Directions for this task >> The required result is each line of the entries below containing the string "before".

Available data >>
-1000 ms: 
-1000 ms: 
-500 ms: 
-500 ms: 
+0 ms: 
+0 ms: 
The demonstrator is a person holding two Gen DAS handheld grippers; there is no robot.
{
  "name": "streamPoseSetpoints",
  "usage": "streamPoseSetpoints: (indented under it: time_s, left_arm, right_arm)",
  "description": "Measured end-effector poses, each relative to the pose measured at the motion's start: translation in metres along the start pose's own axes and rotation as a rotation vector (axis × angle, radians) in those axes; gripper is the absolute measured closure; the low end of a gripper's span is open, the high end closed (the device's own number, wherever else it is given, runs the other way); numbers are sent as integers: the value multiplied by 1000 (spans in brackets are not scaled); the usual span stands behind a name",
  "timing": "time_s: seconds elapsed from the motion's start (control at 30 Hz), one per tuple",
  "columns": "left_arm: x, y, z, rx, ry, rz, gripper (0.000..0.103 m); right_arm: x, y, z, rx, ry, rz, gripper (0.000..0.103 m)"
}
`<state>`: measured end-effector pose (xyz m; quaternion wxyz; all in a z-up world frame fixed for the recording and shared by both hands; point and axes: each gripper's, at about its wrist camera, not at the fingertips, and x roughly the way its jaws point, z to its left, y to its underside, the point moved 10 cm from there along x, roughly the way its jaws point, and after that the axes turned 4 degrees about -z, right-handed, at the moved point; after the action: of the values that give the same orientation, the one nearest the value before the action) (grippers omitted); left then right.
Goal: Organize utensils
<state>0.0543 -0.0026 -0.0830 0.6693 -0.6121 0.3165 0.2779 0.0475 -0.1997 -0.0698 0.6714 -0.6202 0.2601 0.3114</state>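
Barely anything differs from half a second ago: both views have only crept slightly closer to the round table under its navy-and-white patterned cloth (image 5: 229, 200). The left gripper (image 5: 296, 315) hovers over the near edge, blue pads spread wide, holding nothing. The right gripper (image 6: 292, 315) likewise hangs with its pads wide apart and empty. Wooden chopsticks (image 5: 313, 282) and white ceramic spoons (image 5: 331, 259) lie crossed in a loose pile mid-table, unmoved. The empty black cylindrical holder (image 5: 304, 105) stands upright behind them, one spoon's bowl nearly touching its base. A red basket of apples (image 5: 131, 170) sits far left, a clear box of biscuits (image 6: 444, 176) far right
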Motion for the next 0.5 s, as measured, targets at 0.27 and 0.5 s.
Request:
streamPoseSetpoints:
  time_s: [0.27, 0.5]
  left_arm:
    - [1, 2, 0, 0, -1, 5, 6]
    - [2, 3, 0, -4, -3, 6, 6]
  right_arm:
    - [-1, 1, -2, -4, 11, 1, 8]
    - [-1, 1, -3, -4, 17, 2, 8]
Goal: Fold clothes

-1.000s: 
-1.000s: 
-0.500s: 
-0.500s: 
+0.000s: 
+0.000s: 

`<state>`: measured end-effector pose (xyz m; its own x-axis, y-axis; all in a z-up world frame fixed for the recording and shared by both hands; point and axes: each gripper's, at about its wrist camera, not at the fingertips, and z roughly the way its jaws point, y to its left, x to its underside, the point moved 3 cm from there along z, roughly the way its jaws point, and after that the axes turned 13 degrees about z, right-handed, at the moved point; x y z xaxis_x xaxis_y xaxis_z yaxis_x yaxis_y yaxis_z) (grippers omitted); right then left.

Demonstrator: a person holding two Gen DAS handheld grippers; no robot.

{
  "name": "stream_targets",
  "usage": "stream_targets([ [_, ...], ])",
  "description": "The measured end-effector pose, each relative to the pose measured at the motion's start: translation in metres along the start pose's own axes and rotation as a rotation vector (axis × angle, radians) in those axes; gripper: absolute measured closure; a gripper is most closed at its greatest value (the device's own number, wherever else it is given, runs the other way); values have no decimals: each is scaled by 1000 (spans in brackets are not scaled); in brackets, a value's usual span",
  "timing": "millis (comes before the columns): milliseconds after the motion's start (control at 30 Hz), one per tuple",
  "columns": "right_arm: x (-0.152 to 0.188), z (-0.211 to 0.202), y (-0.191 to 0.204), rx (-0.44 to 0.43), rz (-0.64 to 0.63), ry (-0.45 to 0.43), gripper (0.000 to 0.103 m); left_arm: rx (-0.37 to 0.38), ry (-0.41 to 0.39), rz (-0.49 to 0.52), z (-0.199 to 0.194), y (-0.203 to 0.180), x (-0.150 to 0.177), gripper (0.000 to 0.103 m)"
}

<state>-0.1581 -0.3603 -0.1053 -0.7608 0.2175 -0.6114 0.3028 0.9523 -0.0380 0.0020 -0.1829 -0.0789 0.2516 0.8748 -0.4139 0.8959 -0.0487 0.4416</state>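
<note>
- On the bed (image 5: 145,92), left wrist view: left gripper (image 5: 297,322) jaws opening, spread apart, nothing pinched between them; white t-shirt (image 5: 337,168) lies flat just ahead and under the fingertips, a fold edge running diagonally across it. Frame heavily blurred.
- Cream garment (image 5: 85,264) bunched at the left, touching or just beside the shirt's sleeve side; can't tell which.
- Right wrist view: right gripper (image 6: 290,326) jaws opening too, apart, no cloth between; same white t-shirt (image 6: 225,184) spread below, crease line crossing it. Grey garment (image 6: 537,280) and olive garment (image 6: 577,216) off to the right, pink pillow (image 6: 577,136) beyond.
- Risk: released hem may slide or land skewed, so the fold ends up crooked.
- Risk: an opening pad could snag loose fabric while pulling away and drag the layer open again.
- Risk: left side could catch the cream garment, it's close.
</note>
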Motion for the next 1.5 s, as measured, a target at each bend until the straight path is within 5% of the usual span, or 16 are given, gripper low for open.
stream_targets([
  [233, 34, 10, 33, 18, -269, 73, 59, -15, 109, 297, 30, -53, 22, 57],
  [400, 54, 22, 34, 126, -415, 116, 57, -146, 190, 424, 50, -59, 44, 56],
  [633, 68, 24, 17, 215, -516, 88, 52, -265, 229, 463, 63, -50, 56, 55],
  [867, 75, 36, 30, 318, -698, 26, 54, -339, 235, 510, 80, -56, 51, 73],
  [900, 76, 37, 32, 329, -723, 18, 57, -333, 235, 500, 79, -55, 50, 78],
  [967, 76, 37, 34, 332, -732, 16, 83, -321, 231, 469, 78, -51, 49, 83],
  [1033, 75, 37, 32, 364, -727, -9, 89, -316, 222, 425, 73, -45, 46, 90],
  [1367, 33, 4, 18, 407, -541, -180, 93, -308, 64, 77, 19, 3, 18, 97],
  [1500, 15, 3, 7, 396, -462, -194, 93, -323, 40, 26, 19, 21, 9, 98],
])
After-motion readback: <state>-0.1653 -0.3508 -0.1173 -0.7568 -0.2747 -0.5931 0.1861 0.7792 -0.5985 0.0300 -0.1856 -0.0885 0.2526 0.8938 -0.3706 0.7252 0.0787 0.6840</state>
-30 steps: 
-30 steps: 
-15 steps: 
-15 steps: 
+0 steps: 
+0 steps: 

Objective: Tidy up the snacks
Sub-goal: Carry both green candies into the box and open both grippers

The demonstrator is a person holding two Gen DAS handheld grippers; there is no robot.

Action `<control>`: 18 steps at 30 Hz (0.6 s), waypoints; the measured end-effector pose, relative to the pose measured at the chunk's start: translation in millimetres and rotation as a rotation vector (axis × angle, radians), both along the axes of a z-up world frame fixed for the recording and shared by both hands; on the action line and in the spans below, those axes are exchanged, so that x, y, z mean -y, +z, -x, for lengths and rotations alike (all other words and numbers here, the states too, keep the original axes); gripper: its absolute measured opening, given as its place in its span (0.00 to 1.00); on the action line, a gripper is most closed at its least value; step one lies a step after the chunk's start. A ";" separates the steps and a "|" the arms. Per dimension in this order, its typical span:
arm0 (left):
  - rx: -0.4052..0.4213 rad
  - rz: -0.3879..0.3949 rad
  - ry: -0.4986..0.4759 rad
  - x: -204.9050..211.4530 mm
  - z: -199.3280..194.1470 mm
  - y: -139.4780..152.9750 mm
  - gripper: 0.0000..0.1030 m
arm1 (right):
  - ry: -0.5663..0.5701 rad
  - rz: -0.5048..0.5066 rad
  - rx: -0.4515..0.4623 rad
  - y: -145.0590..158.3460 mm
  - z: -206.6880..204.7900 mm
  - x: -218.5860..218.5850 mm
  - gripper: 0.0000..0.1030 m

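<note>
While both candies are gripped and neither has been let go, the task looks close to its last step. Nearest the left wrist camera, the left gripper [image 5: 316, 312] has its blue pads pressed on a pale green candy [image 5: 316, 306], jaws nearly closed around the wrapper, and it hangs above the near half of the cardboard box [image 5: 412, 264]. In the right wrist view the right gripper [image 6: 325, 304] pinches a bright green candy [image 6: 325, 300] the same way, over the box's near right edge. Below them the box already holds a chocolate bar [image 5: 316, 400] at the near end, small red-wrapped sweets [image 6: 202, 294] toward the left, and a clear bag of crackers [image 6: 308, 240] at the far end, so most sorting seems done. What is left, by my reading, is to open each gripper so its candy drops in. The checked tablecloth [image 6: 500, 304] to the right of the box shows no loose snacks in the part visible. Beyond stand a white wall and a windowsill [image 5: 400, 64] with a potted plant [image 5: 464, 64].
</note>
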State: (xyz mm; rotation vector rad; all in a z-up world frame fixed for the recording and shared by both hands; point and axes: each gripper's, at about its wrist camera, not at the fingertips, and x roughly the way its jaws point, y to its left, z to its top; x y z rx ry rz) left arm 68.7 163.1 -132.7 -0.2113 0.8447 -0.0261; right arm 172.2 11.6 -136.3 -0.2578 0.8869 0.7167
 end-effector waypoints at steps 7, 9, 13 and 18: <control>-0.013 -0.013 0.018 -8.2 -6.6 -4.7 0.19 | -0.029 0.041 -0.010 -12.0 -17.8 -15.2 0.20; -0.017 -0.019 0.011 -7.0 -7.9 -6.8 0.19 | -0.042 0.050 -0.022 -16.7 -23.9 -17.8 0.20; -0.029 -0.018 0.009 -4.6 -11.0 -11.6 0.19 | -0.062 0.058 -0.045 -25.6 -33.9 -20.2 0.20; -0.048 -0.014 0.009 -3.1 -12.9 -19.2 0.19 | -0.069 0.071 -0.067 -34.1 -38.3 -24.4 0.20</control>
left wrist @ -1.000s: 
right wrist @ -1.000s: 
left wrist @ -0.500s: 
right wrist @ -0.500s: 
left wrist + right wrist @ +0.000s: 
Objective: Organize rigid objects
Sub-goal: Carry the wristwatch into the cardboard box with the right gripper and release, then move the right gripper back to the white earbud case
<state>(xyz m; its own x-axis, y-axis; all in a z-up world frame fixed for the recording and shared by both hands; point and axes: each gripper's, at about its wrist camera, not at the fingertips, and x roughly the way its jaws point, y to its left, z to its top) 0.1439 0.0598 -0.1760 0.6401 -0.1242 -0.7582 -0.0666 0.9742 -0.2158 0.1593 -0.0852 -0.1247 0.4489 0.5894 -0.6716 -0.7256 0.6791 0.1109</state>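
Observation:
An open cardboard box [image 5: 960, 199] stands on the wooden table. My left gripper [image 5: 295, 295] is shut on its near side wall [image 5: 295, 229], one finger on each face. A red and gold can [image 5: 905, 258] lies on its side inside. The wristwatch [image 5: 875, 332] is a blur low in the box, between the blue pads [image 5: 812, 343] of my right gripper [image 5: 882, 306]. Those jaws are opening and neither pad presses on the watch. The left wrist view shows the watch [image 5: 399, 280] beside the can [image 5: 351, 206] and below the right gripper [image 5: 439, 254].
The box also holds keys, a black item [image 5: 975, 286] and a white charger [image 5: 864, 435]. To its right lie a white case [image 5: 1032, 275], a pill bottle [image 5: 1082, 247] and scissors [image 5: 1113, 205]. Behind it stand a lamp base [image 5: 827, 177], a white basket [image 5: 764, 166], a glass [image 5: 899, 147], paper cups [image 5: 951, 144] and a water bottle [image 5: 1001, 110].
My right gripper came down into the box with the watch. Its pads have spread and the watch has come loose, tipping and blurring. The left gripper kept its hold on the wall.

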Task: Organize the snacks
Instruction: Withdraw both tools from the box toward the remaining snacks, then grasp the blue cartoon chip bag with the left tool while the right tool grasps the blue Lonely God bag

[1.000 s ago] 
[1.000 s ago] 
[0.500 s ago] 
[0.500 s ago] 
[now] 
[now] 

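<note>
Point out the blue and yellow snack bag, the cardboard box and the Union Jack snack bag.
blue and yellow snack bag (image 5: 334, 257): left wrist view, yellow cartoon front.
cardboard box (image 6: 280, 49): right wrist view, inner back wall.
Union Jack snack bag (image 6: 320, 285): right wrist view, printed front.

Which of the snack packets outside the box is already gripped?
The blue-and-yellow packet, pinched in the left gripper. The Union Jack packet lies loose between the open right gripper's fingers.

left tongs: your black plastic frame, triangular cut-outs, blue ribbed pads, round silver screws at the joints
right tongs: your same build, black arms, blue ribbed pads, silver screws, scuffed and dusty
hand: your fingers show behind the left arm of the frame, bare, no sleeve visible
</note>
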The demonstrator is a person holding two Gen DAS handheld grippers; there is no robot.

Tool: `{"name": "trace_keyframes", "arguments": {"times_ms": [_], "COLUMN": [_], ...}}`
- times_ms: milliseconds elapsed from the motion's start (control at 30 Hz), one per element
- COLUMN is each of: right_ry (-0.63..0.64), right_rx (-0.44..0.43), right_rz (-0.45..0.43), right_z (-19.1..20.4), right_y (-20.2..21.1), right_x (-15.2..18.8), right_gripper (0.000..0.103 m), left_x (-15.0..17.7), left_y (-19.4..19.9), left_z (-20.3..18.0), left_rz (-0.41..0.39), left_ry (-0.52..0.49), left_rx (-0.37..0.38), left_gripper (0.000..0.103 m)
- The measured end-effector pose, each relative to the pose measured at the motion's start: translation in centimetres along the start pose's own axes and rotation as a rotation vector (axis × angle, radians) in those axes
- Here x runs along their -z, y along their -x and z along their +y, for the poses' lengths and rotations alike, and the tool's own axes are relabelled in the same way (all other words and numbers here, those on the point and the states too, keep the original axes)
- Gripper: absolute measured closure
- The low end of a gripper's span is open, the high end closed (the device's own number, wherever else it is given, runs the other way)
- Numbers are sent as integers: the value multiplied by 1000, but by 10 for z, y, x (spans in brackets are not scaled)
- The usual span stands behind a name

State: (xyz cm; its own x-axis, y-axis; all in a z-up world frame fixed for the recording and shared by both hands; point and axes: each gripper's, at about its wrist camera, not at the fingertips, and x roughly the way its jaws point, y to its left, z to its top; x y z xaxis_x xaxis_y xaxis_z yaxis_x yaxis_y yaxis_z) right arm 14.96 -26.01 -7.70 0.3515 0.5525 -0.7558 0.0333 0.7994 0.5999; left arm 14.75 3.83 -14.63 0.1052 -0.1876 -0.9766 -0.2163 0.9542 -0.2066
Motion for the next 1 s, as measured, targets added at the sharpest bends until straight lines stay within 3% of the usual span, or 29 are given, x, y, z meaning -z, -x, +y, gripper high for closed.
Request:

Written reply >>
`<state>`: measured end-effector pose (xyz m; quaternion wxyz; all in a z-up world frame fixed for the recording and shared by both hands; point and axes: each gripper's, at about its wrist camera, not at the fingertips, and x roughly the way its jaws point, z to its left, y to its underside, the point moved 10 cm from there along x, roughly the way its jaws point, and after that the axes turned 4 degrees about -z, right-handed, at the moved point; after the action: of the values that give the same orientation, the one nearest the value before the action) (grippers omitted); left then right.
  "timing": "millis (comes before the columns): milliseconds after the motion's start (control at 30 Hz), one per tuple",

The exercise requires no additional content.